Si des entreprises parviennent, malgré la crise qui secoue le monde, à faire des bénéfices sur les deux prochains exercices, tant mieux ! Mais ces bénéfices ne doivent pas tomber dans les poches de quelques uns. Ils doivent d’abord permettre d’augmenter la rémunération des salariés et notamment des plus précaires : appelés au travail même pendant le confinement, ils auront été souvent indispensables au cours de cette crise sanitaire. Ces bénéfices pourront également être réinvestis par l’entreprise ! En embauchant, en achetant du nouveau matériel ou encore en faisant avancer la recherche, cette entreprise aura alors un comportement non seulement vertueux pour sa bonne santé future, mais également pour le reste de l’économie française et mondiale. Le versement de dividendes se fait souvent au détriment de l’investissement : entre 2012 et 2014, juste après la crise, les entreprises du CAC 40 ont augmenté les dividendes de 44 % tout en diminuant l’investissement de 34 %. C’est donc pour enclencher un cercle vertueux que nous faisons cette proposition.
Évidemment, cela n’est qu’une première étape. Il faudra mettre en place une contribution exceptionnelle sur les grandes entreprises pour faire face à la crise ainsi qu’une taxation plus importante de ces dividendes. Cela permettra de faire contribuer les actionnaires au pot commun, afin de construire le “monde d’après” qui nécessitera des services publics renforcés qui auront enfin les moyens nécessaires pour remplir leurs missions, à commencer par l’hôpital public. Il faudra également imposer une répartition plus juste entre rémunération du travail et rémunération du capital. Enfin, les investissements de long terme des entreprises devront être encouragés : les modes de production du “monde d’après” devront être compatibles avec la transition écologique que nous devons mener.
Un projet de loi de ratification devra être déposé devant le Parlement dans un délai de deux mois à compter de la publication de la présente ordonnance.

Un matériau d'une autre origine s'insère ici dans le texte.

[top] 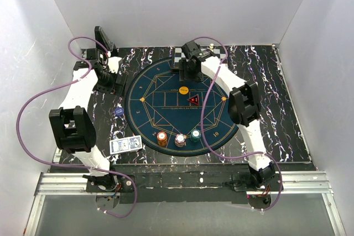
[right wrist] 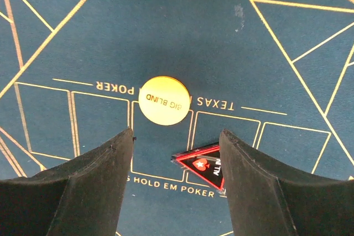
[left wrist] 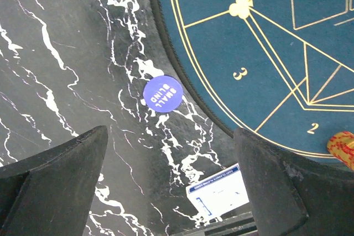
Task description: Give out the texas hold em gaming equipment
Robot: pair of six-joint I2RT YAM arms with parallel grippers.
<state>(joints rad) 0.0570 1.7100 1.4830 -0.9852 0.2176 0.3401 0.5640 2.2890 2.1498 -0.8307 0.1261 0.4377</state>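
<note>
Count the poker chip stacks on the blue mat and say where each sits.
3, in a row along the mat's near edge: orange stack leftmost, white-pink stack middle, teal stack rightmost. None seems hidden.

Two white robot arms with black joints rise from the near table edge. The left arm bends up and reaches forward, its left gripper (left wrist: 171, 181) pointing down, dark fingers (left wrist: 61, 181) spread wide with nothing between them. The right arm arches forward too; the right gripper (right wrist: 177, 175) hangs downward, jaws parted and empty.
</note>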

Tel est l’objet de la présente ordonnance que nous avons l’honneur de soumettre à votre approbation.
Veuillez agréer, Monsieur le Président, l’assurance de notre profond respect.

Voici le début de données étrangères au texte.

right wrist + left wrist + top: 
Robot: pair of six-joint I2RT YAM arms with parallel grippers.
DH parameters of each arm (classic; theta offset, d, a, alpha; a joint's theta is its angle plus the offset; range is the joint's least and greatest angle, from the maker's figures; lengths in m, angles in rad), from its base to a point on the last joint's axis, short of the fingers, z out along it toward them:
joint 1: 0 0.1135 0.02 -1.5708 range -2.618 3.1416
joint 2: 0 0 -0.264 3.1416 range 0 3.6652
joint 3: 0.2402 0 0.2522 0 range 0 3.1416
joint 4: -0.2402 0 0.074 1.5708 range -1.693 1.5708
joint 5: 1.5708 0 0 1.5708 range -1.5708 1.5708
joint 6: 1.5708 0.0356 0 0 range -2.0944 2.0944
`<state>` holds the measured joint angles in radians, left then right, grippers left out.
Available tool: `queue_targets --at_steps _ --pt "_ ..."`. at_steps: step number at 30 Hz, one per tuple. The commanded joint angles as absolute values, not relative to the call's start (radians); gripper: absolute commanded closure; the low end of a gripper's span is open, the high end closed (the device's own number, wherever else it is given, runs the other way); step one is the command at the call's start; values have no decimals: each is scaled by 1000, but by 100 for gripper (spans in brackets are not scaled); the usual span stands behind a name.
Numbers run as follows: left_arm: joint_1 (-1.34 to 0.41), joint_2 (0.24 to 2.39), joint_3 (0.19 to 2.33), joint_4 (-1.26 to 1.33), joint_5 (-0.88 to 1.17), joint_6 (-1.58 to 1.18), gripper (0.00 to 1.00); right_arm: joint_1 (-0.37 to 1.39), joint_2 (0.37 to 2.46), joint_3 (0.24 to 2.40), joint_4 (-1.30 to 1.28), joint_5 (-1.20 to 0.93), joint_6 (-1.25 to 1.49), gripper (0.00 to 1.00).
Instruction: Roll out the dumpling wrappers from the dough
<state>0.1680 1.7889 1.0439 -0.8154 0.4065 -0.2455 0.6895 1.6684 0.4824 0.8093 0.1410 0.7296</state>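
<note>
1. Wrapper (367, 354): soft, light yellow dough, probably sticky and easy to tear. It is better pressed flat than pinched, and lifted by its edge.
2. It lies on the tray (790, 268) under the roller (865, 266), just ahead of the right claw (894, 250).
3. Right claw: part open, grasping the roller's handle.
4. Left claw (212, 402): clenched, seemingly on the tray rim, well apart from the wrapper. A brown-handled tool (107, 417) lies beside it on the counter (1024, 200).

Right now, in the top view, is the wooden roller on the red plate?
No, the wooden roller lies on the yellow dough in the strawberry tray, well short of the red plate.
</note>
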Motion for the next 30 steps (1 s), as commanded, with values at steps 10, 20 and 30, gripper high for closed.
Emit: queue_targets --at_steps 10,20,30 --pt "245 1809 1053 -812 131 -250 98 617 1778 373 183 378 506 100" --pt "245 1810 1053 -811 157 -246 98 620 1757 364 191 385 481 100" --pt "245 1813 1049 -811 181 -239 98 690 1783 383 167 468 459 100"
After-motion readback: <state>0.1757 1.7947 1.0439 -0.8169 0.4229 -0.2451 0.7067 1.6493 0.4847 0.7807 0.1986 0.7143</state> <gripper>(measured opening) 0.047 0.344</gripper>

Retrouvez ci-dessous l’ordonnance dans son intégralité :
Le Président de la République,
Sur le rapport du Premier ministre et du ministre de l’économie et des finances,
Vu la Constitution, notamment son article 38 ;
Vu le code de commerce ;
Vu le code de justice administrative, notamment son article R. 123-20 ;
Vu la loi no 2020-290 du 23 mars 2020 d’urgence pour faire face à l’épidémie de covid-19, notamment son article 11 ;
Le Conseil d’Etat (section des finances) entendu ;
Le conseil des ministres entendu,
Ordonne :
Article 1er
Afin de faire face aux conséquences économiques, financières et sociales de la propagation du covid-19, en dérogation du Code du Commerce, jusqu’au 1er janvier 2022, les assemblées générales ne peuvent décider d’une distribution de dividendes aux actionnaires.
Article 2
La présente ordonnance est applicable à l’ensemble du territoire de la République.
Article 3
Le Premier ministre, le ministre de l’économie et des finances et le ministre de l’action et des comptes publics sont responsables, chacun en ce qui le concerne, de l’application de la présente ordonnance, qui sera publiée au Journal officiel de la République française.